Совсем молодые люди, сбившись в большие опасные группы, шатались по вечерней Москве в поисках легкого хлеба. И поскольку, как сказал И.В. Сталин, моя жизнь с некоторых пор стала всецело принадлежать партии и народу, я решил обезопасить ее от неожиданностей.
Учитывая это и повинуясь своим мрачным провиденциальным мыслям, я разжился маузером, допотопным монстром с исцарапанным стволом и отполированной мозолистыми революционными ладонями деревянной рукояткой.
На пистолете когда-то, в незапамятные времена, была выгравирована надпись, которую я, напрягшись, прочитал так: "Красному… (дальше стерто временем)…яйцу Иосиф Мертваго… (опять стерто)…отменного зада… (стерто)…".
Поначалу я подумал, что революционным оружием посмертно — к этому склоняла безжизненность фамилии "Мертваго" — был награжден некий Иосиф, обладавший при жизни какой-то великолепной — просто отменной! — задницей и выдающимися, красными, как у индейца, яйцами, что, учитывая сложность и запутанность революционного времени, вполне могло, допускаю, послужить серьезным основанием для награждения.
Из-за этой-то надписи я и не хотел поначалу приобретать исторический пистолет, но жаждущий опохмелиться сомнительный гражданин в потертом пальто, валенках и соломенной(!) шляпе, уверенно разъяснил мне зашифрованную временем надпись, из которой следовало, что это оружие было вручено"…красному бойцу Иосифу Мертваго за выполнение ответственного задания от лица командования Первой Конной армии". И вручено, несмотря на кладбищенскую фамилию, по всей видимости, при жизни награжденного.
Сомнения отпали и, расплатившись с забавным продавцом, я покинул рынок в Малаховке, — а дело происходило там, — спрятав пистолет за пазухой.
По пути в Москву, в электричке, ощущая под мышкой приятную тяжесть приобретенной вещи, я решил быть сильным, дьявольски сильным, как кадет Биглер из бессмертного романа, когда тот, заплаканный, обделавшийся, но не сломленный, обдумывал свой путь к славе.
Стоя в тамбуре, я уже не боялся мрачных субъектов, которые бродили из вагона в вагон: у меня теперь было все необходимое для обороны.
Я настолько нагло посмотрел в глаза двум подозрительным субъектам с поднятыми воротниками и в серых кепках, надвинутых на лоб, которые стояли вместе со мной в тамбуре и курили "Беломор", что те не выдержали и, как-то вдруг засуетившись, поспешно вышли на первой же остановке.
…Вагон гремел на стыках.

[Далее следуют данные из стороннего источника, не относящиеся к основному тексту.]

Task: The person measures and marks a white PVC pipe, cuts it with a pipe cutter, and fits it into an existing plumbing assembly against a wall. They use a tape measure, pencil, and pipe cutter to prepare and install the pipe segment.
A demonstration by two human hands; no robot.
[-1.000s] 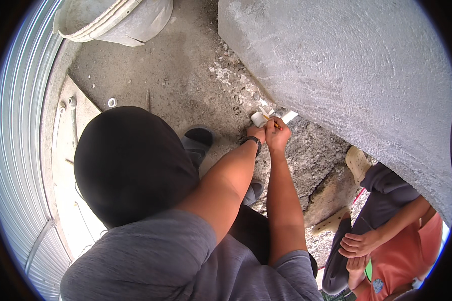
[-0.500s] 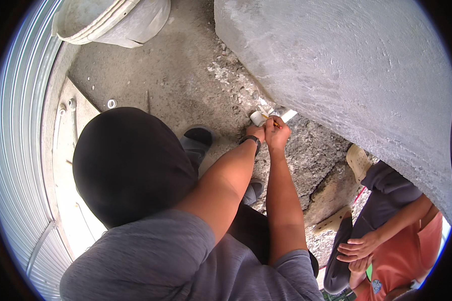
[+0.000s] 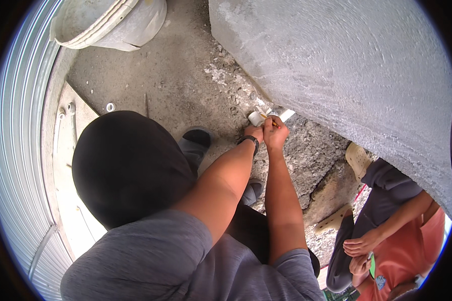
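Note:
My left hand (image 3: 253, 133) is closed around a short white cylindrical fitting (image 3: 256, 118), beside a white pipe length (image 3: 287, 115) at the foot of the rough grey wall (image 3: 326, 55). My right hand (image 3: 276, 129), just right of the left, grips a thin yellow pencil-like stick (image 3: 269, 119) with a reddish end, held against the fitting. Both hands are low over broken concrete rubble (image 3: 306, 155). Their fingertips are partly hidden.
A white bucket (image 3: 105, 25) stands upper left, by corrugated metal sheeting (image 3: 20, 150). Wrenches (image 3: 71, 118) lie on a pale board, near a white ring (image 3: 110, 107). My bent black-clad knee and sandals fill the centre-left. A co-worker (image 3: 402, 241) in salmon-coloured clothing is at lower right.
The view has shifted slightly, with the bucket and wall a little further left in it. My hands keep their hold at the fitting. The co-worker's hands have moved slightly.

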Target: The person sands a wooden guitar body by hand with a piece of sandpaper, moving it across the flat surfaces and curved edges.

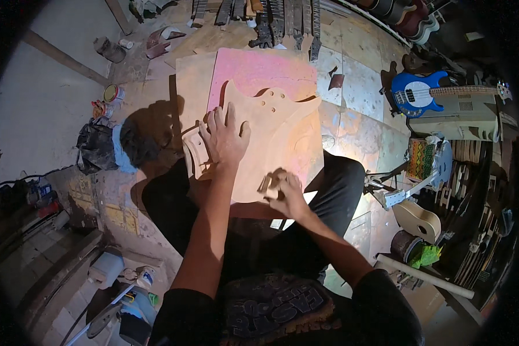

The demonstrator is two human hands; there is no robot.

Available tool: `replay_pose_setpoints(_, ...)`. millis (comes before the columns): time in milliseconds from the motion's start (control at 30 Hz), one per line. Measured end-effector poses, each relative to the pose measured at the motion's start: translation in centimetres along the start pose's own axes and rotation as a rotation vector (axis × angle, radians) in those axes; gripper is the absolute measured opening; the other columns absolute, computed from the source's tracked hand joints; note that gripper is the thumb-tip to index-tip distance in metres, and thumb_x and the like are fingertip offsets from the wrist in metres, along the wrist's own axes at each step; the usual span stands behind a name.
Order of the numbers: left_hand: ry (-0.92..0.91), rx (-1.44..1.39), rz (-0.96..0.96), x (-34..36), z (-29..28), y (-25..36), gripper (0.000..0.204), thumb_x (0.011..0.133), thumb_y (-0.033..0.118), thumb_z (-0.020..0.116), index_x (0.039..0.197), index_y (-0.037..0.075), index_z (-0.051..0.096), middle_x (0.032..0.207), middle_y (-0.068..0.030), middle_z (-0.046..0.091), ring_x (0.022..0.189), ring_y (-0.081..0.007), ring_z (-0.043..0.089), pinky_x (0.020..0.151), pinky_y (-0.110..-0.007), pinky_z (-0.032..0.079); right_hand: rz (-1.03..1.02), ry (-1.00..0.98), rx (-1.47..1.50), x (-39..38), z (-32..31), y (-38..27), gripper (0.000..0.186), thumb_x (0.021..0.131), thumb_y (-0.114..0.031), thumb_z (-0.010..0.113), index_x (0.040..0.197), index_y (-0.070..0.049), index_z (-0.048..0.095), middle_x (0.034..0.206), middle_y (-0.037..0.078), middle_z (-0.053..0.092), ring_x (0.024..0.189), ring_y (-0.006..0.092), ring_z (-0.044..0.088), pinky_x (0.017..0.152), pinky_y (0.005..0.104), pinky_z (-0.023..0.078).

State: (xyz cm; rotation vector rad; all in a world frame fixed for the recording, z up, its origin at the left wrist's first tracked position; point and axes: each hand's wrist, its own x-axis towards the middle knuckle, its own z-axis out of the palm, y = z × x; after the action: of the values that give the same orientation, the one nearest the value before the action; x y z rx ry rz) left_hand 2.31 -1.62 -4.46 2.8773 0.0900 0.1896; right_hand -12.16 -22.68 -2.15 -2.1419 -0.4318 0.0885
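Pale, bare wood forms the guitar body point(265, 138), lying flat on a pink-stained board point(259, 70) below my camera. I judge it stiff and moderately weighty, dry rather than slippery, its horns likeliest to chip; I would lift it by the thick outer edges. My hands are apart: the left hand point(224, 135) rests on the wood with fingers spread, while the right hand point(289, 193) grips a small block point(267, 187) near the lower edge. Beyond, guitar necks point(294, 26) lie across the stained, tiled floor point(354, 81); a blue bass point(422, 92) sits at right, a white wall point(37, 86) at left.
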Motion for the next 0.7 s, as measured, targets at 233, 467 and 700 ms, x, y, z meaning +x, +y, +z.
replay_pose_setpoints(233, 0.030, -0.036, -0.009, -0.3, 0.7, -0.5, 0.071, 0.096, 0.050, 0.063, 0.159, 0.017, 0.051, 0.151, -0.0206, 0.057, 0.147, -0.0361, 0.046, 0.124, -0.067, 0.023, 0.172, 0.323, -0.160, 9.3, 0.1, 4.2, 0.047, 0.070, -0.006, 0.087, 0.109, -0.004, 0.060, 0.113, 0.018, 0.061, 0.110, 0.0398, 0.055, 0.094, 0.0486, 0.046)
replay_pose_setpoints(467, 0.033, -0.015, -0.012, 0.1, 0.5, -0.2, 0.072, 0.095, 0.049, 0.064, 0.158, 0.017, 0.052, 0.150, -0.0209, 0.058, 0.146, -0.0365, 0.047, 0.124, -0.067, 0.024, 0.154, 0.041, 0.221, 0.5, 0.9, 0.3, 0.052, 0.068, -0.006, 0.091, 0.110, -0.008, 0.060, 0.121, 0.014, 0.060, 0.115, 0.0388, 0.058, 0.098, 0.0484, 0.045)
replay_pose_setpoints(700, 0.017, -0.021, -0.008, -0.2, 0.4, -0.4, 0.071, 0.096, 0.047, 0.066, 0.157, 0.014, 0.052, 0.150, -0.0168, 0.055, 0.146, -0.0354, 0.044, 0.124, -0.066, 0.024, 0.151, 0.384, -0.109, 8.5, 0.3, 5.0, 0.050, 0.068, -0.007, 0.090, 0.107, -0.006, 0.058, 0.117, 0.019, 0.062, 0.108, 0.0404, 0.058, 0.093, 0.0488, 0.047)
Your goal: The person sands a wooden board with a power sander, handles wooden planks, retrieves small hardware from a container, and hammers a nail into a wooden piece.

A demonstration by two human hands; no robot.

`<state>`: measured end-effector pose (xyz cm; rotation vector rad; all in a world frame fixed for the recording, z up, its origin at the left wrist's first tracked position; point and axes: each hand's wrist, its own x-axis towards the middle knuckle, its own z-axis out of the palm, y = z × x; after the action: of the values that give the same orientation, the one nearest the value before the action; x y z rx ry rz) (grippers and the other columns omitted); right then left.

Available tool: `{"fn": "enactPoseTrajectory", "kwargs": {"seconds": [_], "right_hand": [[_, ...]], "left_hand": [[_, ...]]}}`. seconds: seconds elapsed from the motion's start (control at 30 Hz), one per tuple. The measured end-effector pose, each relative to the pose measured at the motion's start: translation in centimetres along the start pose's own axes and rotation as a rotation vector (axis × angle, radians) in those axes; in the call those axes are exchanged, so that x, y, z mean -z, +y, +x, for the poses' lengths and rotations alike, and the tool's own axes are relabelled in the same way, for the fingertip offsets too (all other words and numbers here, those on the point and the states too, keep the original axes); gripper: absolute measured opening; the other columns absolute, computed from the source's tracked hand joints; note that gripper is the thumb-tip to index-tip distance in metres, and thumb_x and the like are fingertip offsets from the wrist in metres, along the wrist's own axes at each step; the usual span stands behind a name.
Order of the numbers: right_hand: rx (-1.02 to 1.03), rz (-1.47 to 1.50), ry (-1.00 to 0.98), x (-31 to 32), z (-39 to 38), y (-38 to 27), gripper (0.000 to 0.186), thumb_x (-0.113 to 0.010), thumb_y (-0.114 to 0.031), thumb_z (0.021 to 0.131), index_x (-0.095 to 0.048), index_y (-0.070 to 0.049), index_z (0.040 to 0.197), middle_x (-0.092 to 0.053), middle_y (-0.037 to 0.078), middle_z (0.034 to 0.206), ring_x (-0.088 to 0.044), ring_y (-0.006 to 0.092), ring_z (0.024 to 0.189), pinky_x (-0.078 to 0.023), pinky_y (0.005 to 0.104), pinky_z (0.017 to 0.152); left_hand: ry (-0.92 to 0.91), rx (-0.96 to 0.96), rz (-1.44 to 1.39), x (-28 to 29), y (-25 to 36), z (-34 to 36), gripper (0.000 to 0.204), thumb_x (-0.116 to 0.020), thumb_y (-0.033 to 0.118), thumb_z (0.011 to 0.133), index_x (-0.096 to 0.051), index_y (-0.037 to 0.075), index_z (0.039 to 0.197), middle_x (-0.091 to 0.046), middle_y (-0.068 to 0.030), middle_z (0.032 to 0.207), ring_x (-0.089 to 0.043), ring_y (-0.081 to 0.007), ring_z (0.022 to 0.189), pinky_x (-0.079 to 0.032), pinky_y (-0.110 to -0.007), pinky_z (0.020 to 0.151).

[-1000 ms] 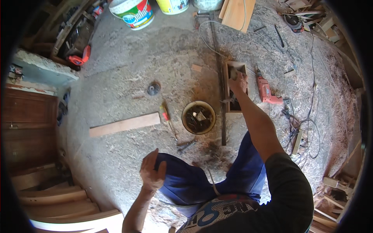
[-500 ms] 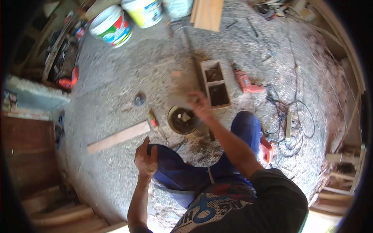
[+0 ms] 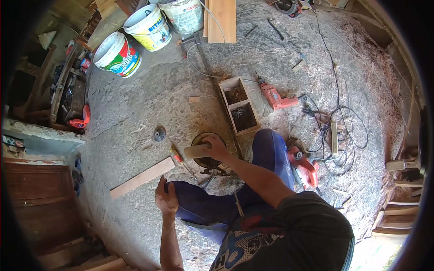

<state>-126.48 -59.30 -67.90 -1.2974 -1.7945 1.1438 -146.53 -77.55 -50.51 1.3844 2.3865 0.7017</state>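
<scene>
Concrete floor (image 3: pixel 158 104), dusty and strewn with shavings, carries the work directly, and the tools lie around the person's bent legs, presumably so each can be reached without rising.

The right hand's (image 3: pixel 215 148) grip is wrapped around one end of a tan block (image 3: pixel 194 152), leaving the other end jutting free to the left, perhaps to keep its face usable. The block sits above the round bowl (image 3: pixel 199 138), covering part of it; whether they touch, I cannot tell. The left hand (image 3: pixel 167 198) holds nothing, its fingers loosely parted beside the left knee, maybe for balance.

Just beyond it, a wooden strip (image 3: pixel 142 177) lies flat, with a screwdriver (image 3: pixel 176 155) near its end. A two-compartment box (image 3: pixel 238 104) holds small dark pieces, its divider likely keeping them sorted. Beside it rests a red drill (image 3: pixel 276 97) on its side, apparently parked within right-hand reach.
</scene>
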Motion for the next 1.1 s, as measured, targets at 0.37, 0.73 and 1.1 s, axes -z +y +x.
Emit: {"fn": "enactPoseTrajectory", "kwargs": {"seconds": [0.37, 0.73, 1.1], "right_hand": [[-0.677, -0.171, 0.120, 11.2, 9.2, 7.6, 0.058, -0.057, -0.024, 0.090, -0.040, 0.002, 0.139, -0.041, 0.025, 0.143, -0.039, 0.0438, 0.133, -0.035, 0.0469, 0.111], [-0.717, -0.348, -0.036, 10.1, 8.9, 6.8, 0.046, -0.052, -0.020, 0.089, -0.044, -0.002, 0.131, -0.048, 0.025, 0.135, -0.046, 0.0409, 0.129, -0.037, 0.0530, 0.106], [-0.400, -0.547, -0.089, 12.3, 8.5, 10.1, 0.026, -0.058, -0.015, 0.079, -0.068, 0.001, 0.097, -0.069, 0.026, 0.093, -0.069, 0.0402, 0.093, -0.055, 0.0503, 0.076]], "left_hand": [[0.028, 0.146, -0.020, -3.0, -0.1, 1.2, 0.049, -0.058, 0.027, 0.092, -0.056, -0.002, 0.132, -0.068, -0.0240, 0.111, -0.067, -0.0382, 0.102, -0.051, -0.043, 0.090], [-0.043, 0.103, -0.099, -6.1, -4.3, 4.3, 0.048, -0.055, 0.022, 0.095, -0.052, -0.006, 0.133, -0.070, -0.0136, 0.090, -0.064, -0.0217, 0.078, -0.050, -0.035, 0.073], [-0.064, 0.154, -0.140, -5.9, -2.9, 5.4, 0.048, -0.057, 0.024, 0.093, -0.055, -0.003, 0.132, -0.072, -0.0145, 0.097, -0.067, -0.0248, 0.085, -0.051, -0.035, 0.079]]}}
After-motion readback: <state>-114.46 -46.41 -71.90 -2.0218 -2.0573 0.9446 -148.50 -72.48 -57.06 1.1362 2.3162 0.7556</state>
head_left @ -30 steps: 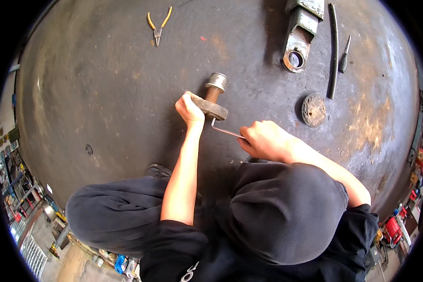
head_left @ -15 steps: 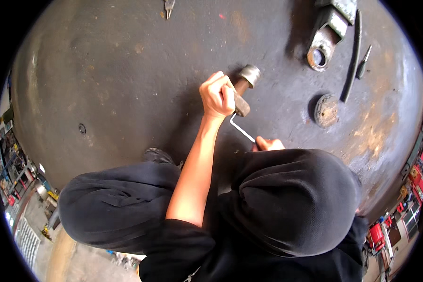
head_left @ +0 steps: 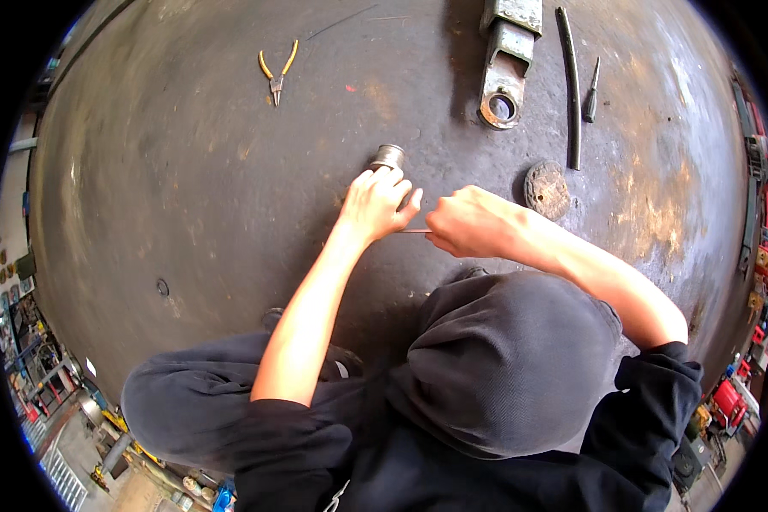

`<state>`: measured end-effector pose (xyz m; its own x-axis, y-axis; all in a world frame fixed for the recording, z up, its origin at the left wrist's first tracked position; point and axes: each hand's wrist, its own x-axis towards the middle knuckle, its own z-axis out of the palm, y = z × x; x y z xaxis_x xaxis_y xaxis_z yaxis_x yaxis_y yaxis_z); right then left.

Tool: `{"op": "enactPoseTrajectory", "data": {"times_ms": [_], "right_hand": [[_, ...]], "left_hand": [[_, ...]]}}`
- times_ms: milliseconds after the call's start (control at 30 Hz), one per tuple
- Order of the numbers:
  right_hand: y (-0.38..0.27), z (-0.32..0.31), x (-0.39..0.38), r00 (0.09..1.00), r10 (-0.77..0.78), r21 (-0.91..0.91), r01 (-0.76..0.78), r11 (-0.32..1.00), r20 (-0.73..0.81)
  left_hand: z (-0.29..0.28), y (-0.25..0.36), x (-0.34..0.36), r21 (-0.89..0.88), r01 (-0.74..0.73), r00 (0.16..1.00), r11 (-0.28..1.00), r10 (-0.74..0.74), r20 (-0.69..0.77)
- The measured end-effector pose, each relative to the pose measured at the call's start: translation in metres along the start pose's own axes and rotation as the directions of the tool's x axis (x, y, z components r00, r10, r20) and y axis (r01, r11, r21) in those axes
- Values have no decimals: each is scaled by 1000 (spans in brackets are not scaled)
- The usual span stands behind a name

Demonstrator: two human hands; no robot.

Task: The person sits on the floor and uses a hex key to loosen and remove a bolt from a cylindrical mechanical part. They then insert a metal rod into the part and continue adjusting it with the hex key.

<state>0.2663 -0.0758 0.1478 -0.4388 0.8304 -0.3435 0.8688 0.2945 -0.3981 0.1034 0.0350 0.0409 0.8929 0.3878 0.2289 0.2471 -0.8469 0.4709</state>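
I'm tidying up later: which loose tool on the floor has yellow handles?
The pliers, lying far to the upper left, away from both hands. The long dark bar and the small screwdriver at upper right show no yellow.

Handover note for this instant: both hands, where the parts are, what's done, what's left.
Left hand: closed over a metal cylinder part on the dark metal surface; only its grey end shows.
Right hand: grip shut on a thin metal rod that points into the left hand.
Nearby: yellow-handled pliers far left, a lug bracket, a dark bar, a small screwdriver-like tool, a round disc.
Done: cannot tell.
Left: rod work on the part appears in progress.
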Motion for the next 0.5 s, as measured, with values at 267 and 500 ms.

За давно не мытыми стеклами проплывали хилые подмосковные домишки с крышами, присыпанными грязным снегом.
Я думал о надписи. Думал о несчастном еврейском юноше Иосифе Мертваго, поверившем в революционные идеалы и в светлую, счастливую и свободную от черты оседлости Россию. Думал и о его возможной дальнейшей судьбе.
Бесстрастный внутренний голос нашептывал мне, что из этого вот маузера, уже нагревшегося у меня под пальто, был, скорее всего, шлепнут и сам его хозяин, достославный красный боец Иосиф Мертваго, мир праху его!
Поставили его, бедолагу, к стенке за неполное соответствие этим, уже упомянутым, революционным идеалам. И не успел он крикнуть мальчишеским голосом "Мама!" или того хуже — "Да здравствует Ленин!", как такие же, как он, отважные красные бойцы без лирики и сантиментов понаделали дырок в его хилой революционной груди.
А может, и не провинился он ни в чем, а просто ради забавы его боевые друзья укокошили того, с кем еще вчера вместе глушили самогонку, распевали боевые песни и вешали на осинах подозрительных священников и обобранных мужиков.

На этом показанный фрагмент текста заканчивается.